¿Nunca os ha parecido siempre que se tiende a exagerar en las biografías? En un trabajo de investigación sin precedentes viajé al futuro (500 años) para, entre otras cosas, obtener los resultados de futbol y así ganar en las quinielas. Pero aparte de esto compré una revista de historia en la que venía un coleccionable sobre personajes del siglo XX. Aquí os lo trascribo para que me deis la razón.

 

Biografía de San Karol Wojtyla

 

         San Karol Wojtyla nació en Wadowice (al sur de Polonia) en 1920, en el seno de una familia humilde, además de casta y pura.

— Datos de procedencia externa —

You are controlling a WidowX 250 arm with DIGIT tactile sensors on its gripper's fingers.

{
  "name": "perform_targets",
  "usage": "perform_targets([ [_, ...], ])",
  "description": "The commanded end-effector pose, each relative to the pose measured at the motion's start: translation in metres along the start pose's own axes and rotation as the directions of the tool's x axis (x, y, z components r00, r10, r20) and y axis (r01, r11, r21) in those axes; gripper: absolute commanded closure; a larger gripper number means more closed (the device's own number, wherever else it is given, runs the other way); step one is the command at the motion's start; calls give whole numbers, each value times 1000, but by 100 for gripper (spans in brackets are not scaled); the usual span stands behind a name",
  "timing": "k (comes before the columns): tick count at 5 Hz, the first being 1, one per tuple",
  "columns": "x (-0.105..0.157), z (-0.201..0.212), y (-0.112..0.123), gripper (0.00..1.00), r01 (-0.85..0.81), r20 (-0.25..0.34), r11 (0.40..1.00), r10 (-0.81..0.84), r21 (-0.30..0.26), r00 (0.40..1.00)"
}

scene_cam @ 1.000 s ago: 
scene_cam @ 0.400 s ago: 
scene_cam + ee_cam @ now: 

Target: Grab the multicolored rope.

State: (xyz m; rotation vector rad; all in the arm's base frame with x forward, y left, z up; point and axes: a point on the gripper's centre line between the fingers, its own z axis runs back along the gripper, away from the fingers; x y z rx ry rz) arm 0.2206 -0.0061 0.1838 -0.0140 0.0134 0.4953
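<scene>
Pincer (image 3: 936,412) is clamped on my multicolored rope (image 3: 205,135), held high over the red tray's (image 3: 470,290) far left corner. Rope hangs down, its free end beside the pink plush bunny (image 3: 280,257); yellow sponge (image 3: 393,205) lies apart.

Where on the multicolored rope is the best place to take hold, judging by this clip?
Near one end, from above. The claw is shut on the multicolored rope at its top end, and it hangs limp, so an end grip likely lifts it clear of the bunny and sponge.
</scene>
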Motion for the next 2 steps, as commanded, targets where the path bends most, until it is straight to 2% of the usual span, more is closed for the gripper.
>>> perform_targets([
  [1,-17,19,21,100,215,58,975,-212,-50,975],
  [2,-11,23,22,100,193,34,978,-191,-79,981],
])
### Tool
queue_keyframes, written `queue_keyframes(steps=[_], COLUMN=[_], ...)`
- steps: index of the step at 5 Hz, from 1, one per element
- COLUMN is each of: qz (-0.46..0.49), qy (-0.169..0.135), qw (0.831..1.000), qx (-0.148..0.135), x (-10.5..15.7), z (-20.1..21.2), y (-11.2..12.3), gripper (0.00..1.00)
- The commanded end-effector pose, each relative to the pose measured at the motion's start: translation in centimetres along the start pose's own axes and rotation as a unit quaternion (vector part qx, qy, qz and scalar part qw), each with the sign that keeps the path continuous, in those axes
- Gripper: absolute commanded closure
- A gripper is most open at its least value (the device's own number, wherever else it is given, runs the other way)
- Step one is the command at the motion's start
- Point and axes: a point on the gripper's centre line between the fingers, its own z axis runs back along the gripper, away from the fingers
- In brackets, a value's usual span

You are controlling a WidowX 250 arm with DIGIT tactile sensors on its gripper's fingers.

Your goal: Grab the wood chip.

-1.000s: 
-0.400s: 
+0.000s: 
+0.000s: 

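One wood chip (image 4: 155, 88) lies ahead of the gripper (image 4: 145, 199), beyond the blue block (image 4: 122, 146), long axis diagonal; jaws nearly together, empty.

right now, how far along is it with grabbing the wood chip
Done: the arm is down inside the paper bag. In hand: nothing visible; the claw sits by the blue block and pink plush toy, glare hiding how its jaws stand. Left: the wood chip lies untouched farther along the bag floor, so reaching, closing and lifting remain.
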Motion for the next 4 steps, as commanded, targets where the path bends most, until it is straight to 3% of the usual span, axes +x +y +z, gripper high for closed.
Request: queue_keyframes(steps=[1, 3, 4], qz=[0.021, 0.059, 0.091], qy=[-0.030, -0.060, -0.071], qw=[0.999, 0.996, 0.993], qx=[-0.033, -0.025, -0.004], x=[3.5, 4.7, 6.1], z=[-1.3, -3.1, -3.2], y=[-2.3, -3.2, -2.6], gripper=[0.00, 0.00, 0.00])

A pesar de nuestro protagonista no ocasionaba prácticamente ningún gasto, como su familia era la más pobre de toda Polonia, Karol tuvo que ponerse a trabajar de sacerdote con la tierna edad de 4 años, cosa que aunque parezca sorprendente no fue ningún problema para él ya que el pequeño Karol era un niño superdotado y ya dominaba por entonces el polaco, el latín y el arameo.

 

             Desde joven, Karol se comunicaba con Dios y éste le dijo que era el elegido para salvar a la humanidad de todas las calamidades que iban a producirse en el siglo XX. Así, cuando Polonia y gran parte de Europa fue invadida por el malvado Hitler, San Karol Wojtyla se dedicó a luchar contra él. En su lucha derrotó (sin matar a nadie por supuesto) a cientos de enemigos, liberó Auswitch y evitó que los alemanes descubrieran la bomba atómica, entre otras anécdotas. Finalmente, cuando él y sus tropas estaban a las puertas de Berlín, Hitler se suicidó porque no podía competir con una persona tan inteligente, lista y atractiva como era Karol Wojtyla.

 

            En aquella época todas las muchachas estaban enamoradas de nuestro protagonista y, aunque tuvo muchas oportunidades y literalmente las mujeres asaltaban sus aposentos insaciables en busca de sexo, se mantuvo virgen. La vida en general le sonreía, pero sabía (porque no olvidemos que se comunicaba directamente con Dios sin fax ni nada) que debía dedicar su vida a evitar la maldad y la calamidad en el mundo. También sabía que estaba destinado a ser Papa ya que por aquel entonces pululaban por el Vaticano Papas bastante mediocres que querían modernizar a la Iglesia a base de concilios y de esta forma desvirtuar su espíritu.

 

            Por fin, tras la muerte de Juan Pablo I, Karol Wojtyla hizo un bello y emotivo discurso que convenció a todos los cardenales para proclamarle nuevo Papa (con el nombre de Juan Pablo II) en el cónclave más corto y unánime que jamás ha habido. Desde entonces se dedicó a viajar y obrar milagros por doquier, como la vez que sanó a un chico enfermo de cáncer en México o cuando ganó 6 tours de Francia seguidos. También realizó múltiples exorcismos rociando a los endemoniados con agua bendita (como curiosidad podemos comentar que por aquel entonces no existía la Coca-Cola bendita, ni siquiera la Coca-Cola Light bendita)

 

            Los no expertos en historia desconocerán que el siglo XX fue una época de depravación y desenfreno sexual. Las personas practicaban el sexo por placer en lugar de para procrear. Existía por entonces un invento diabólico llamado “preservativo” con el cual las mujeres no se quedaban embarazadas (aunque para mayor calumnia explicaban que era para no contagiarse de enfermedades). Nuestro héroe, el Santo Padre Wojtyla, se opuso radicalmente a este disparate y promulgó la castidad. Además, a quien se contagiase de SIDA o cualquier otra enfermedad, él lo sanaba con sus manos curativas al instante. Lástima que ya no queden imágenes de Juan Pablo II hablando con su enérgica y rotunda voz desde el balcón de la plaza de San Pedro diciendo: “Me opongo a la utilización del condón, es inmoral, si lo seguimos utilizando acabaremos con la humanidad y, además, no los hay de mi talla”.

 

            Por supuesto, tanta santidad y gloria provocaban muchas envidias. En 1981 intentaron asesinarle y le dispararon en 20 ocasiones, pero él, lejos de morir, fue hacia su agresor y lo redujo utilizando para ello tan solo el dedo meñique de su pie izquierdo. Este es otro ejemplo más de la fortaleza, virtud y perfección del que ha sido el mayor Papa que ha dado jamás la historia.

 

            Hasta aquí nuestro primera entrega de “Personajes del siglo XX”, la semana próxima “George Bush II: el dios del viento (y los huracanes)”.